What is the data science project’s research question?

The overarching question is whether machine learning methods can be used to identify Lagrangian flow features in numerical weather prediction and climate model outputs. These flow features are of interest to us since they can be associated with severe rainfall events (so-called warm conveyor belts) or trigger dust outbreaks in desert regions (so-called dry intrusions). The computation of these Lagrangian flow features via classical numerical methods is computationally expensive and requires data at a high temporal and spatial resolution. However, numerical weather forecasts or climate model projections are archived at a comparably low resolution to keep the required storage space at a minimum. The aim of the project is thus the development of a computationally less expensive machine learning model that reliably identifies the features from low-resolution data. A first approach has been implemented for the warm conveyor belts successfully, but we are convinced that a talented data scientist will lift our machine learning model to the next level. In addition our group collaborates with Dr Shira Raveh-Rubin at the Weizmann Institute of Science. Her group focuses on dry intrusions and we are keen to test the applicability of our model on other Lagrangian flow features such as the dry intrusion.

What data will be worked on? The data science project will be based on so-called atmospheric reanalyses. These reanalyses are gridded data that provide information on the state of the atmosphere and are available in our group for the past 40 years. The predictand data sets, which are based on trajectories, have already been calculated so that an efficient start into the project is possible.

What tasks will this project involve?  The main task of the project will be the design, training and validation of a deep learning model. In order to make the code publicly available, it should be well documented and shared on software development platforms.

What makes this project interesting to work on? 

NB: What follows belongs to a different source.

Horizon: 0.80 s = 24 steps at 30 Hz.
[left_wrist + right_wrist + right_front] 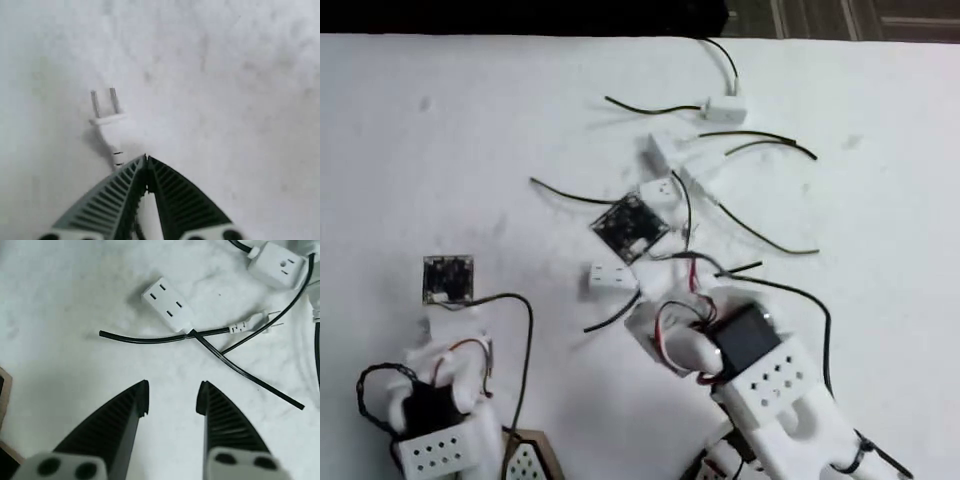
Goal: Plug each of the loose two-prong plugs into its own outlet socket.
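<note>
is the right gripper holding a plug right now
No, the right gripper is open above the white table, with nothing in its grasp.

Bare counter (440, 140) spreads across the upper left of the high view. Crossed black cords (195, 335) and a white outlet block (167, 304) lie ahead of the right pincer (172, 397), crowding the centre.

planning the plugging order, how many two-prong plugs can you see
2: held plug in the left gripper; loose plug on the table near the outlet block. More may be hidden.
</note>
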Each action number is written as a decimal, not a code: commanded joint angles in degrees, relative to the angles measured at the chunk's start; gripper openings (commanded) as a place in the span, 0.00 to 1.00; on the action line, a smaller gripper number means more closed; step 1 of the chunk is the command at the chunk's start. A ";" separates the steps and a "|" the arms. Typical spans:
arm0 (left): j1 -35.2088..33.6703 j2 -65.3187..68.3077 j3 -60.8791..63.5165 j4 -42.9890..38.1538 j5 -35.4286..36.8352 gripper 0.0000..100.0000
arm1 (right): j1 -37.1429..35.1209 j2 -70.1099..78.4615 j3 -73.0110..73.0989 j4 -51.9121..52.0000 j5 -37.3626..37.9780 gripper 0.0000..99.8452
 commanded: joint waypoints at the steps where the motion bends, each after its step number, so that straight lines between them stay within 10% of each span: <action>1: -10.24 -0.48 -10.90 -1.41 -22.51 0.02 | 1.54 -1.19 1.85 -0.04 -0.62 0.16; 24: -12.44 -0.04 -5.45 -1.93 -21.27 0.21 | 1.80 -1.19 13.36 -15.25 -5.89 0.16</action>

The identification of Lagrangian flow features via machine learning is a newly emerging topic in atmospheric science and is particular challenging as it operates in 4 dimensions (time + 3D space). Thus, novel machine learning techniques may significantly advance this research. From an application point of view, numerical weather and climate prediction centers are interested to use the machine learning approaches in order to verify the representation of the Lagrangian flow features in the forecasting models. Thus, we see great potential that the models developed in this project will be used worldwide and will help in the long-term to improve numerical weather prediction and climate models.
Beyond this, the applicant will become part of a vital young investigator group which does not only meet for work but also for social activities. Our established contact to Dr Shira Raveh-Rubin’s team at the Weizmann Institute of Sciences would also help to strengthen the exchange between Israel-based scientists, fostering a strong interdisciplinary Israeli-German collaboration.

What is the expected outcome? Contribution to research paper, Contribution to software development

What infrastructure, programs and tools will be used? Can they be used remotely?  The applicant will have access to high performance computing (HPC) facilities at KIT. The programming language will be Python. Models will be developed on GPUs using the TensorFlow library. Remote access to the HPC facilities is granted.

What skills are necessary for this project? Data analytics / statistics, Data mining / Machine learning, Deep learning

Is the data open source?  Yes

Interested candidates should be at Master level. Julian Quinting is looking for 2 visiting scientists, working on the project together with the team.